■ **Your goal**
The line that contains "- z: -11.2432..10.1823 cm" marks the start. Output it and all remaining lines exactly, through the final line of the listing.

■ **Data supplied**

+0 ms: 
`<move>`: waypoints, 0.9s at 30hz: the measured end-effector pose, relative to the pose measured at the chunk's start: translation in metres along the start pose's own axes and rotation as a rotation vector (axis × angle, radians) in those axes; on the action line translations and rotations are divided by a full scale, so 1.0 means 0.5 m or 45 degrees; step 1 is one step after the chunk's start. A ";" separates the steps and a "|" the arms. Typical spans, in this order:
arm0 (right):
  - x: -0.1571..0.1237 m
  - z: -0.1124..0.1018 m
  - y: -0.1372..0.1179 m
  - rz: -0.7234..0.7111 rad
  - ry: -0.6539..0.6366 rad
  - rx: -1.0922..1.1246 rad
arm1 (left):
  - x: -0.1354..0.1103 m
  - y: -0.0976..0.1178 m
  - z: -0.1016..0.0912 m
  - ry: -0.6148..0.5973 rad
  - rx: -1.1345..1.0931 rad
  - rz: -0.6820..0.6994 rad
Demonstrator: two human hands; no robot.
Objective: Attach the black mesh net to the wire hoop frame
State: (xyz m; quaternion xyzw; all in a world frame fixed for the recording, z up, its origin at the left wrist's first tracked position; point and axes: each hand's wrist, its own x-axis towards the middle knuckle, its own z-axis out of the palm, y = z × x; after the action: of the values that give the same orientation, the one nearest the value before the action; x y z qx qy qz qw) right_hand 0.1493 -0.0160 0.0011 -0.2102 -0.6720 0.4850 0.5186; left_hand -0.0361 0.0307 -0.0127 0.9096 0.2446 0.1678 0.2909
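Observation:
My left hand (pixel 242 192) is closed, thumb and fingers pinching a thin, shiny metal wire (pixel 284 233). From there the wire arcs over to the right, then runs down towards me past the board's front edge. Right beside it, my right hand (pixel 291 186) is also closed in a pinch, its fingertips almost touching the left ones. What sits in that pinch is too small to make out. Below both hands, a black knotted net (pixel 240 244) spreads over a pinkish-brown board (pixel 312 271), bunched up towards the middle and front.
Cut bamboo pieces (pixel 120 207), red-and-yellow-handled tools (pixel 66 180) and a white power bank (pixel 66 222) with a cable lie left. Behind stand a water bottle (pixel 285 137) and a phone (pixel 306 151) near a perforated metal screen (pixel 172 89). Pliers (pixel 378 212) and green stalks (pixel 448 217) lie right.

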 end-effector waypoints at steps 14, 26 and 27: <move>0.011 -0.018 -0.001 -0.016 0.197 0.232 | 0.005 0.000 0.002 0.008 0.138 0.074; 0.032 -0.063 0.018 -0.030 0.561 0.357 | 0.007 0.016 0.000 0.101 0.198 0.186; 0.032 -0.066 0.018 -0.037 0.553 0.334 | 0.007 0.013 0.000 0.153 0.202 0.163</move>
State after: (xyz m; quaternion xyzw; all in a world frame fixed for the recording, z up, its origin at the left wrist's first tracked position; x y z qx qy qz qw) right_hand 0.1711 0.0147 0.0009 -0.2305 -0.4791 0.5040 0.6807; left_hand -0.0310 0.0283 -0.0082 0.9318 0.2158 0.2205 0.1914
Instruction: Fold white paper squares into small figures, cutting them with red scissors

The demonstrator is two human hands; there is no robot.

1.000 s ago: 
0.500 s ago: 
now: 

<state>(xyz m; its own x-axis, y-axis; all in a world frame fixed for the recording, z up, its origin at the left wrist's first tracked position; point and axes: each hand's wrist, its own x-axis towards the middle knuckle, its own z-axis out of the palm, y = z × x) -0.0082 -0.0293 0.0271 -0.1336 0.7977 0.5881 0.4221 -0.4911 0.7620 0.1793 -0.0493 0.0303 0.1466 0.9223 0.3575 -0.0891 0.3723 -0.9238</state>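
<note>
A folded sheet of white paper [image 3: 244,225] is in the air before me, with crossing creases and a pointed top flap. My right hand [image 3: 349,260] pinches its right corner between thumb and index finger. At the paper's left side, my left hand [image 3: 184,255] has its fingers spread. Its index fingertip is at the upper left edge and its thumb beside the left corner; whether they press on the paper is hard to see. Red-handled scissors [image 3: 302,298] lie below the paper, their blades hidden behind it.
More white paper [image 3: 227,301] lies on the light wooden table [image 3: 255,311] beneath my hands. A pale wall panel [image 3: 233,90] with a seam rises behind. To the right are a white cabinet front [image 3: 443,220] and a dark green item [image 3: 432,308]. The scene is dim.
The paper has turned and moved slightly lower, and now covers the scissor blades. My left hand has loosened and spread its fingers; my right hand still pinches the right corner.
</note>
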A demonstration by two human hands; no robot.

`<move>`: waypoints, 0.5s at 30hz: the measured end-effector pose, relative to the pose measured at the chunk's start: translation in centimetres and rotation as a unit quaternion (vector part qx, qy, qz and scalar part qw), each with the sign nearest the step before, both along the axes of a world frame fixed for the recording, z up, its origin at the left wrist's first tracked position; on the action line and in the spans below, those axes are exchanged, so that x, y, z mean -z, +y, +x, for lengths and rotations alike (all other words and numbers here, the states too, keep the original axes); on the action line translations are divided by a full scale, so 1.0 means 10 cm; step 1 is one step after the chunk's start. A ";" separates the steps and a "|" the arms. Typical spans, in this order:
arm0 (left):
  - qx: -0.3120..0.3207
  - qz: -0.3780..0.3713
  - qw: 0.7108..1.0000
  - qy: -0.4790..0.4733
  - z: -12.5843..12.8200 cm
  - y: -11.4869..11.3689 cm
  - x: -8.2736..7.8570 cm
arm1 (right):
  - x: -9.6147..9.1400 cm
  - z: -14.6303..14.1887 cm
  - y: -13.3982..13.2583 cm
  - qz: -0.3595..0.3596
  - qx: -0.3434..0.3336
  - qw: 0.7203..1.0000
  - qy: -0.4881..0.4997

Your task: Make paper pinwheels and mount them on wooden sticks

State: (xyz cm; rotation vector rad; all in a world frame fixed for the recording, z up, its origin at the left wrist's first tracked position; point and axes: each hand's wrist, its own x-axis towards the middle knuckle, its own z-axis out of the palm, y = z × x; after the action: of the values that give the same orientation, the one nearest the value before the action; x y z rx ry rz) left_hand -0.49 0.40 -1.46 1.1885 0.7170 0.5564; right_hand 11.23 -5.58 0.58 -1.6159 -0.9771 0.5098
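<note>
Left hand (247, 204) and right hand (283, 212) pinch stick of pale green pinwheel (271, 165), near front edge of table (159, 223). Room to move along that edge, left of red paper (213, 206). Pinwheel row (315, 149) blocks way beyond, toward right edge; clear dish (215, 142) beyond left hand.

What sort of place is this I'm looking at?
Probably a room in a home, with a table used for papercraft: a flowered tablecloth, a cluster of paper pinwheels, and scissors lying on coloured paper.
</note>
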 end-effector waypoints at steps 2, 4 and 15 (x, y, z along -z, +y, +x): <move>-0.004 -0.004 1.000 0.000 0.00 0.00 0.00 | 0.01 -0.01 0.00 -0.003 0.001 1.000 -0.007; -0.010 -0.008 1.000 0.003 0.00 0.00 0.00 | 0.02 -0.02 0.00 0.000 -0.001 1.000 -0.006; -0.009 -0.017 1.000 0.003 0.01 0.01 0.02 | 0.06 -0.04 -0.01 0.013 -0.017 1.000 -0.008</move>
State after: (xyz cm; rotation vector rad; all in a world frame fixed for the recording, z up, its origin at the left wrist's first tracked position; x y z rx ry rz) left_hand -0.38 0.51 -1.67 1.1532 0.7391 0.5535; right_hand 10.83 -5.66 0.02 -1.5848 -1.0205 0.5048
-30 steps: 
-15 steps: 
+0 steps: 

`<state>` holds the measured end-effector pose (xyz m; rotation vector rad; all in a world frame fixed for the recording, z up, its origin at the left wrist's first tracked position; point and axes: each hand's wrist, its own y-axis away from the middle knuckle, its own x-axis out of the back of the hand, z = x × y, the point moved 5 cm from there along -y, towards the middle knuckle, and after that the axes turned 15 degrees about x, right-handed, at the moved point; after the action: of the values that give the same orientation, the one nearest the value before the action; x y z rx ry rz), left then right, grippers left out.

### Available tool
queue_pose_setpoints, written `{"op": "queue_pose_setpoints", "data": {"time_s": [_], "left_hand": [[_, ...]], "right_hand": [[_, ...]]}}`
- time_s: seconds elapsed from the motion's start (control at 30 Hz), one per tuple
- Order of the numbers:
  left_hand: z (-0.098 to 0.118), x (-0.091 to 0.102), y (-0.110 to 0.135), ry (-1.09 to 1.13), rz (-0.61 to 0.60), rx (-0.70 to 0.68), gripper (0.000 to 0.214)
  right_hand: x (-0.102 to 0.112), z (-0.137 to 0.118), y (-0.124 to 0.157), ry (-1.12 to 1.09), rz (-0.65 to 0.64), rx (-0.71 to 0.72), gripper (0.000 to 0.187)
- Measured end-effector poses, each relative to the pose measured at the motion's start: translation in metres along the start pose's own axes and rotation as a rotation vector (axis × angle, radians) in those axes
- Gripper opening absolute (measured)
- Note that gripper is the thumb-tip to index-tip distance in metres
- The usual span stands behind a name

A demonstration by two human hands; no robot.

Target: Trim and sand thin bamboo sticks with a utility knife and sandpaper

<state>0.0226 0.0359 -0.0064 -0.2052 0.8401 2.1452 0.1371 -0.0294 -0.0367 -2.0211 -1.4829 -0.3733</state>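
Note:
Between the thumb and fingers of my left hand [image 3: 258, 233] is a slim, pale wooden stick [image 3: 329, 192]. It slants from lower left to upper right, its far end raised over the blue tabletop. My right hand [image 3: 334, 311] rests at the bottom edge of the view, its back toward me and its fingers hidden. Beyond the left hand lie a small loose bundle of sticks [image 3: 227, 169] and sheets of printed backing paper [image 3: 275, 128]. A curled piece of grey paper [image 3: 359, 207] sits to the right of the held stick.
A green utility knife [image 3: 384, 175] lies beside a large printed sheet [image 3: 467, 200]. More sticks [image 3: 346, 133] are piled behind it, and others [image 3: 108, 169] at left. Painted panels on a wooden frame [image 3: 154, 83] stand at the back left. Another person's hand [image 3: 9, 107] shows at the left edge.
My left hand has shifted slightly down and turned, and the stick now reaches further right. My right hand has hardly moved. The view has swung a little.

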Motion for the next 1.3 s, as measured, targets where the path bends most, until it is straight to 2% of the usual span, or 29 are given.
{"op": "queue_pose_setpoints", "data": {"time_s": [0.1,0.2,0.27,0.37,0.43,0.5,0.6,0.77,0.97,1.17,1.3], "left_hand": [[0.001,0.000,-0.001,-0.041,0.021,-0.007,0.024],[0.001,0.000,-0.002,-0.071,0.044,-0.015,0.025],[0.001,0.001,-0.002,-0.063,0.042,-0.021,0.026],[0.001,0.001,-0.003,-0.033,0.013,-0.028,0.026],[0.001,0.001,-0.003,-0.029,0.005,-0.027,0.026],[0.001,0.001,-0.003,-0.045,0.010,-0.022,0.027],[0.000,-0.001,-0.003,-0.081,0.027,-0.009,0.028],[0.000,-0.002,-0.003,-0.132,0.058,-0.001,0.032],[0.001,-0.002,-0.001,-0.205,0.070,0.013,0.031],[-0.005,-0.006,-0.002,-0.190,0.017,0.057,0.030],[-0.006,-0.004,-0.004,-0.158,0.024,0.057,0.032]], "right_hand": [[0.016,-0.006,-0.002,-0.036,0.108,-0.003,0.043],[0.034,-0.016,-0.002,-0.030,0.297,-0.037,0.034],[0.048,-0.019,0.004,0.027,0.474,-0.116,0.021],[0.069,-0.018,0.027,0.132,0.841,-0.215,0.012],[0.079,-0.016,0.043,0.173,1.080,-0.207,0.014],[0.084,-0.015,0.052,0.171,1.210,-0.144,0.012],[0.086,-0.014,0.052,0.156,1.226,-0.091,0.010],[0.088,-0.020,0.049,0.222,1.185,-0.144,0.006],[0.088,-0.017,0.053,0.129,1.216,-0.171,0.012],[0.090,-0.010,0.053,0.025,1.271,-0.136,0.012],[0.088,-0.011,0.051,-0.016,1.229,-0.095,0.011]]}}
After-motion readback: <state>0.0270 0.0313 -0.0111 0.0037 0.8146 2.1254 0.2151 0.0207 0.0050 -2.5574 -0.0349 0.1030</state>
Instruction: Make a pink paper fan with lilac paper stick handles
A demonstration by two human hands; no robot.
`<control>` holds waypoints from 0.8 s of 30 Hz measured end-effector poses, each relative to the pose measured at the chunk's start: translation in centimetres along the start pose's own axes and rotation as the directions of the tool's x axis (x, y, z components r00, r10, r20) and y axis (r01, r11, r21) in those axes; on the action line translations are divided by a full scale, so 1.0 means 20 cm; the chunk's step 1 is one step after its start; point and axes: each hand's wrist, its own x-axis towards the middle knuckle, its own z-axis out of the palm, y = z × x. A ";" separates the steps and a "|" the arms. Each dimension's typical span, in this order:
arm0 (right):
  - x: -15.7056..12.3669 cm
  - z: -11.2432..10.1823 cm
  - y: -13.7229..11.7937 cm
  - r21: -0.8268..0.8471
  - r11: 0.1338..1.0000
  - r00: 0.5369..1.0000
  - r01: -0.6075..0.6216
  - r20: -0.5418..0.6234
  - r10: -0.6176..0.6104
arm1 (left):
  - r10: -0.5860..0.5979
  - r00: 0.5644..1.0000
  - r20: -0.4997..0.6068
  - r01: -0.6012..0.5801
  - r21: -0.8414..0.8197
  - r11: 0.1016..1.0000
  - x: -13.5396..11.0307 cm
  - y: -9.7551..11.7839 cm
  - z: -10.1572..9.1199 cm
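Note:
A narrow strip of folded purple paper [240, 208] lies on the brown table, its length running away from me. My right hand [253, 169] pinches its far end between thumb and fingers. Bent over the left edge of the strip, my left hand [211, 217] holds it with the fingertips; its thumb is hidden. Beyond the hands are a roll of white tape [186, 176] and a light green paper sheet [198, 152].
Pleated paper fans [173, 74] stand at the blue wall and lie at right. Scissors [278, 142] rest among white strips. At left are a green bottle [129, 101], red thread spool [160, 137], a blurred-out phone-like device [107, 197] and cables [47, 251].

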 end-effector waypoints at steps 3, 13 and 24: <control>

■ **Written response**
  - z: -11.2432..10.1823 cm
  - y: -13.7229..11.7937 cm
  - r21: -0.8268..0.8471
  - r11: 0.1338..1.0000
  - r00: 0.5369..1.0000
  - r01: -0.6075..0.6216
  - r20: -0.5418..0.6234
  - r10: -0.6176..0.6104
arm1 (left):
  - r10: -0.5860..0.5979
  - r00: 0.5644..1.0000
  - r20: -0.4997..0.6068
  - r01: -0.6012..0.5801
  - r21: -0.8414..0.8197
  - r11: 0.1016..1.0000
  - x: -13.5396..11.0307 cm
  - y: -9.7551..11.7839 cm
  - z: -10.1572..9.1199 cm
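Note:
A narrow strip of folded purple paper [240, 208] lies on the brown table, its length running away from me. My right hand [253, 169] pinches its far end between thumb and fingers. Bent over the left edge of the strip, my left hand [211, 217] holds it with the fingertips; its thumb is hidden. Beyond the hands are a roll of white tape [186, 176] and a light green paper sheet [198, 152].
Pleated paper fans [173, 74] stand at the blue wall and lie at right. Scissors [278, 142] rest among white strips. At left are a green bottle [129, 101], red thread spool [160, 137], a blurred-out phone-like device [107, 197] and cables [47, 251].
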
 end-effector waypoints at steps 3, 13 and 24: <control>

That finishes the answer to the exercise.